Task to carry out: Repeat the listing below exactly. Pictures do not belong in the copy.

Material shown:
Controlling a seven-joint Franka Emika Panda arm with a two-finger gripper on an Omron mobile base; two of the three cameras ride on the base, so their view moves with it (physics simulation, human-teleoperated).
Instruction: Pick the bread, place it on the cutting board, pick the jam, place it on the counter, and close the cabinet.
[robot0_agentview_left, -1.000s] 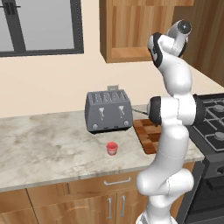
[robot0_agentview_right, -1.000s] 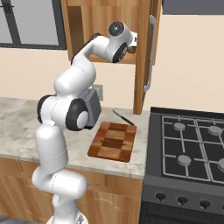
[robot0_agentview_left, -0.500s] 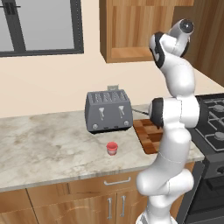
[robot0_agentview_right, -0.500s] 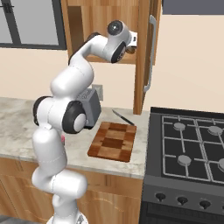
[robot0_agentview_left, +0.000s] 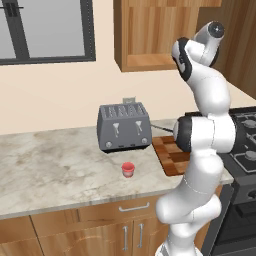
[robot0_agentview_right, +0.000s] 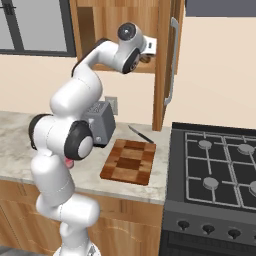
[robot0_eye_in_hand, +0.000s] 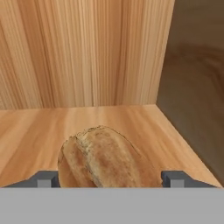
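The gripper (robot0_eye_in_hand: 109, 178) has its two dark fingertips (robot0_eye_in_hand: 46, 179) spread wide, one to each side of the bread (robot0_eye_in_hand: 105, 159), which lies between them on the wooden shelf floor of the cabinet (robot0_eye_in_hand: 87, 57); whether the tips touch the loaf is hard to say at this angle. The hand view alone gives this close look. The right base view shows the hand reaching into the open cabinet, beside the door (robot0_agentview_right: 164, 65) with its metal bar handle, and the cutting board (robot0_agentview_right: 128, 161) bare on the counter (robot0_agentview_right: 15, 145). The left base view shows the jam (robot0_agentview_left: 128, 169) standing on the counter in front of the toaster (robot0_agentview_left: 124, 126).
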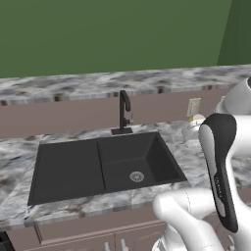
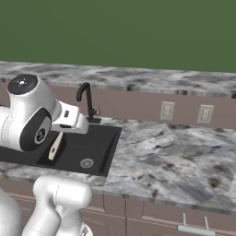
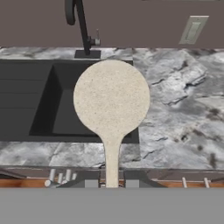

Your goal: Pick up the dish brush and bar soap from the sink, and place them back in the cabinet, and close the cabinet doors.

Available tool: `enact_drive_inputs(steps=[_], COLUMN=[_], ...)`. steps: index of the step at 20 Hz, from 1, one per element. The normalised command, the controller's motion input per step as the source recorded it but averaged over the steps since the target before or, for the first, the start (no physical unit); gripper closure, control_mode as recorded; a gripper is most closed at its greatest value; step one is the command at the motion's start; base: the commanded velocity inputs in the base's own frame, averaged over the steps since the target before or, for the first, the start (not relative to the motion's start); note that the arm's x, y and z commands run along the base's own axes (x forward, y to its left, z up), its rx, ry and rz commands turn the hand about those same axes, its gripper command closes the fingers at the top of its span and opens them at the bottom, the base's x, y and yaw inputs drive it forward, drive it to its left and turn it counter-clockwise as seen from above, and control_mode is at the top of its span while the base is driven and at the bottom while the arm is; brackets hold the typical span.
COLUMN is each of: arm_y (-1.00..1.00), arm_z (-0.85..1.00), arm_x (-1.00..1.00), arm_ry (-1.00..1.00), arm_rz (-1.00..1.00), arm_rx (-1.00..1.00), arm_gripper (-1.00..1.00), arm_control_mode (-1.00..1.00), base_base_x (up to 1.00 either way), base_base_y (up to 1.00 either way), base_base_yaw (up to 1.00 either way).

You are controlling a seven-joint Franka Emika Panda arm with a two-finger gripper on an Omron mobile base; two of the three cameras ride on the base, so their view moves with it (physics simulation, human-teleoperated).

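Note:
The dish brush (image 3: 111, 98), pale cream with a round head and thin handle, is held up in the air in front of the sink (image 3: 39, 109). My gripper (image 3: 112, 183) is shut on the end of its handle. From the right base view the brush (image 2: 54, 148) hangs tilted from the gripper (image 2: 62, 132), above the left part of the black basin (image 2: 94, 143). The sink (image 1: 68, 166) has a round metal drain (image 1: 137, 176) in its deeper right half. The bar soap, the cabinet and the cabinet doors are out of view.
A slim black faucet (image 1: 124, 112) stands behind the basin. Marble counter (image 2: 170, 152) stretches to the right, with two wall outlets (image 2: 167, 110) on the brown backsplash. Drawer fronts with silver handles (image 2: 193, 228) run below the counter's edge.

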Motion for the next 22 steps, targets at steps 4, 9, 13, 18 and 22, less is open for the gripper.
enact_drive_inputs(steps=[4,9,13,18,22], arm_y=[0.00,0.00,0.00,0.00,0.00], arm_z=[0.03,0.00,0.00,0.00,0.00], arm_x=[0.00,0.00,0.00,0.00,0.00], arm_ry=[0.00,0.00,0.00,0.00,0.00], arm_rz=[0.00,0.00,0.00,0.00,0.00], arm_rx=[0.00,0.00,0.00,0.00,0.00], arm_gripper=[1.00,1.00,1.00,1.00,1.00], arm_control_mode=[1.00,1.00,1.00,1.00,1.00], base_base_x=[-0.05,-0.47,-0.67,-0.48,-0.22], base_base_y=[0.00,-0.24,-0.39,-0.45,-0.44], base_base_yaw=[-0.01,-0.17,-0.36,-0.54,-0.68])
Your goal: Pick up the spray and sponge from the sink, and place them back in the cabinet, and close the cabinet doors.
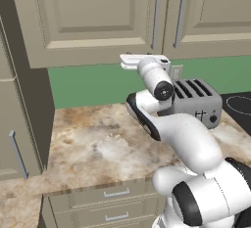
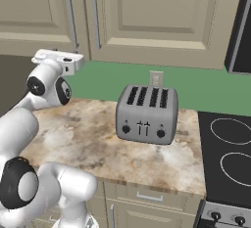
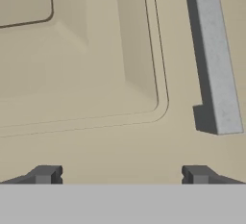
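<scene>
Left of the claw (image 3: 121, 174), the panelled face of one of the cabinet doors (image 3: 86, 50) fills the hand camera, close ahead. Both fingertips (image 3: 45, 174) stand spread wide apart, pinching nothing. To the claw's right runs the door's silver bar handle (image 3: 216, 59), its lower end just above the right fingertip. The doors look shut, so the closing step seems about finished; spray and sponge are presumably inside. Next, backing the hand away suffices
</scene>
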Robot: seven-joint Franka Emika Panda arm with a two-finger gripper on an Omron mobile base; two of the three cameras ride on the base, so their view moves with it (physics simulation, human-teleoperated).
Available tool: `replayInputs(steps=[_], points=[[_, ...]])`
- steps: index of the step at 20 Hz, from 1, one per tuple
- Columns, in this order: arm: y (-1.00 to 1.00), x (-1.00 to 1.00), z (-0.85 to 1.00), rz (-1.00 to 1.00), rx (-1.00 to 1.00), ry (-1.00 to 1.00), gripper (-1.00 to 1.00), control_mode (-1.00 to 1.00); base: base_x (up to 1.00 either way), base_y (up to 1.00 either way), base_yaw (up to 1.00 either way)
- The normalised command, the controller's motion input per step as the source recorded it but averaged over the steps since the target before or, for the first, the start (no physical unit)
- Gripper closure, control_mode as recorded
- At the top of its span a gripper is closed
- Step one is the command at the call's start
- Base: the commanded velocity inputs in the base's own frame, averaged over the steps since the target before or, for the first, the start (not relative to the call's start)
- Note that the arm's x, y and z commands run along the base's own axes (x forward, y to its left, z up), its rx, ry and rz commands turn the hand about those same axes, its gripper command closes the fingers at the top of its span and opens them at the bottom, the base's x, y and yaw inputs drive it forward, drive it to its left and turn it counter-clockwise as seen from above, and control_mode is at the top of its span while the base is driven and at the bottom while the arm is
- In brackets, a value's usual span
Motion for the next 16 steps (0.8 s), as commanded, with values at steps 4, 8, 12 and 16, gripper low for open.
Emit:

Written reply:
Controlling a seven-joint Franka Emika Panda arm with a two-finger gripper on an Omron mobile base; two of the three cameras ride on the base, so their view moves with it (physics simulation, human-teleoperated).
Instruction: Pick the bread, place it on the cutting board, pick the jam, place it on the counter, and close the cabinet.
[robot0_agentview_left, -1.000s] 
[robot0_agentview_right, -1.000s] 
[robot0_agentview_left, -0.500s] 
[robot0_agentview_right, -0.500s] 
[robot0_agentview_left, +0.000s] 
[robot0_agentview_right, +0.000s] 
[robot0_eye_in_hand, +0.000s] 
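The gripper (robot0_eye_in_hand: 109, 178) has its two dark fingertips (robot0_eye_in_hand: 46, 179) spread wide, one to each side of the bread (robot0_eye_in_hand: 105, 159), which lies between them on the wooden shelf floor of the cabinet (robot0_eye_in_hand: 87, 57); whether the tips touch the loaf is hard to say at this angle. The hand view alone gives this close look. The right base view shows the hand reaching into the open cabinet, beside the door (robot0_agentview_right: 164, 65) with its metal bar handle, and the cutting board (robot0_agentview_right: 128, 161) bare on the counter (robot0_agentview_right: 15, 145). The left base view shows the jam (robot0_agentview_left: 128, 169) standing on the counter in front of the toaster (robot0_agentview_left: 124, 126).
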
Your goal: Pick up the dish brush and bar soap from the sink, and place them back in the cabinet, and close the cabinet doors.

Available tool: `enact_drive_inputs(steps=[_], COLUMN=[_], ...)`. steps: index of the step at 20 Hz, from 1, one per element. The normalised command, the controller's motion input per step as the source recorded it but averaged over the steps since the target before or, for the first, the start (no physical unit); gripper closure, control_mode as recorded; a gripper is most closed at its greatest value; step one is the command at the motion's start; base: the commanded velocity inputs in the base's own frame, averaged over the steps since the target before or, for the first, the start (not relative to the motion's start); note that the arm's x, y and z commands run along the base's own axes (x forward, y to its left, z up), its rx, ry and rz commands turn the hand about those same axes, its gripper command closes the fingers at the top of its span and opens them at the bottom, the base's x, y and yaw inputs drive it forward, drive it to its left and turn it counter-clockwise as seen from above, and control_mode is at the top of its span while the base is driven and at the bottom while the arm is; brackets hold the typical span.
COLUMN is each of: arm_y (-1.00..1.00), arm_z (-0.85..1.00), arm_x (-1.00..1.00), arm_ry (-1.00..1.00), arm_rz (-1.00..1.00), arm_rx (-1.00..1.00), arm_gripper (-1.00..1.00), arm_control_mode (-1.00..1.00), base_base_x (up to 1.00 either way), base_base_y (up to 1.00 either way), base_base_yaw (up to 1.00 either way).

You are controlling a seven-joint Franka Emika Panda arm with a two-finger gripper on an Omron mobile base; two of the three cameras ride on the base, so their view moves with it (physics simulation, human-teleoperated).

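Note:
The dish brush (image 3: 111, 98), pale cream with a round head and thin handle, is held up in the air in front of the sink (image 3: 39, 109). My gripper (image 3: 112, 183) is shut on the end of its handle. From the right base view the brush (image 2: 54, 148) hangs tilted from the gripper (image 2: 62, 132), above the left part of the black basin (image 2: 94, 143). The sink (image 1: 68, 166) has a round metal drain (image 1: 137, 176) in its deeper right half. The bar soap, the cabinet and the cabinet doors are out of view.
A slim black faucet (image 1: 124, 112) stands behind the basin. Marble counter (image 2: 170, 152) stretches to the right, with two wall outlets (image 2: 167, 110) on the brown backsplash. Drawer fronts with silver handles (image 2: 193, 228) run below the counter's edge.
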
Motion for the next 22 steps, targets at steps 4, 9, 13, 18 and 22, less is open for the gripper.
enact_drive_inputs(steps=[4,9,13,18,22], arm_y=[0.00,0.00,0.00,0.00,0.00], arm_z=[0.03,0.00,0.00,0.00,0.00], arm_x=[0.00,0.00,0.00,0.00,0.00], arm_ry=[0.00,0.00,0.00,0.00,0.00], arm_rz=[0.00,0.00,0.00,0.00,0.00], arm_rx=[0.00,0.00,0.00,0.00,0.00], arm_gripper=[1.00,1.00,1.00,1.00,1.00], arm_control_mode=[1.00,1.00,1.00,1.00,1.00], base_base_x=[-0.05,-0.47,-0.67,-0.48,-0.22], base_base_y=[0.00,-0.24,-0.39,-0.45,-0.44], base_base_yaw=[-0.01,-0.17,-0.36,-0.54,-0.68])
Your goal: Pick up the spray and sponge from the sink, and place them back in the cabinet, and close the cabinet doors.
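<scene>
Left of the claw (image 3: 121, 174), the panelled face of one of the cabinet doors (image 3: 86, 50) fills the hand camera, close ahead. Both fingertips (image 3: 45, 174) stand spread wide apart, pinching nothing. To the claw's right runs the door's silver bar handle (image 3: 216, 59), its lower end just above the right fingertip. The doors look shut, so the closing step seems about finished; spray and sponge are presumably inside. Next, backing the hand away suffices
</scene>
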Robot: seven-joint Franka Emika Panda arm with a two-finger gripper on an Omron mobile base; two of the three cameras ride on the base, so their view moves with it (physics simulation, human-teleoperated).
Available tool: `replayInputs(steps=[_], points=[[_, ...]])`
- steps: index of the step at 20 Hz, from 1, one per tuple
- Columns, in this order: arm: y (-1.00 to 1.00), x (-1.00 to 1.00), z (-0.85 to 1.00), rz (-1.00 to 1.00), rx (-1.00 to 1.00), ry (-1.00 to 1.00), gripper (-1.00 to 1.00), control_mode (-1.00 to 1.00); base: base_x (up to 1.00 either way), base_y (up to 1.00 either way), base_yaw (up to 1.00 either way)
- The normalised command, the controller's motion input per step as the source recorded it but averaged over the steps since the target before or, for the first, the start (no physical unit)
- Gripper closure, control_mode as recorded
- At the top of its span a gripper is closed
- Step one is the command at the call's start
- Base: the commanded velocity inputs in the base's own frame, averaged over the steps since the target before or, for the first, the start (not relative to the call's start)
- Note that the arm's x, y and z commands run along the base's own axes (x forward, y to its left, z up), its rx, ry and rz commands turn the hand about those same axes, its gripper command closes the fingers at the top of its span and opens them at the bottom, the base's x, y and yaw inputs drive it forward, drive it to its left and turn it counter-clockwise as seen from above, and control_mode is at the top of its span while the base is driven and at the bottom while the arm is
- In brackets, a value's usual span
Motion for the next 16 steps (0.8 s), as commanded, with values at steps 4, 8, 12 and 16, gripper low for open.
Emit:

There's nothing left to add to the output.